Print the whole listing, unchanged.
※ ※ ※
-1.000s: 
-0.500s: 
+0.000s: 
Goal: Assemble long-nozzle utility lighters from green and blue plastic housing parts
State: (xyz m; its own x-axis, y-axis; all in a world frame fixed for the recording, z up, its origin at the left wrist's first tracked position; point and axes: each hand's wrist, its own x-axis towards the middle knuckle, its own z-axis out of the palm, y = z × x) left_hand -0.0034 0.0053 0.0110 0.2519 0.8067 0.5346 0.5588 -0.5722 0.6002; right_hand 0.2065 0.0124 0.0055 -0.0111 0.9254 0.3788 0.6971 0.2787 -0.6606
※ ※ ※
- [Response]:
-1.000s: 
-0.500s: 
+0.000s: 
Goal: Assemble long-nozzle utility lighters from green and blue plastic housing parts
State: (xyz m; its own x-axis, y-axis; all in a world frame fixed for the recording, z up, its origin at the left wrist's first tracked position; point and axes: each hand's wrist, its own x-axis towards the middle knuckle, its own z-axis out of the palm, y = z × x) left_hand -0.0034 0.0053 0.0110 0.2519 0.8067 0.5346 0.5588 -0.5722 0.6002; right_hand 0.2065 0.0124 0.0055 -0.0111 0.9254 0.3788 0.6971 0.2787 -0.6606

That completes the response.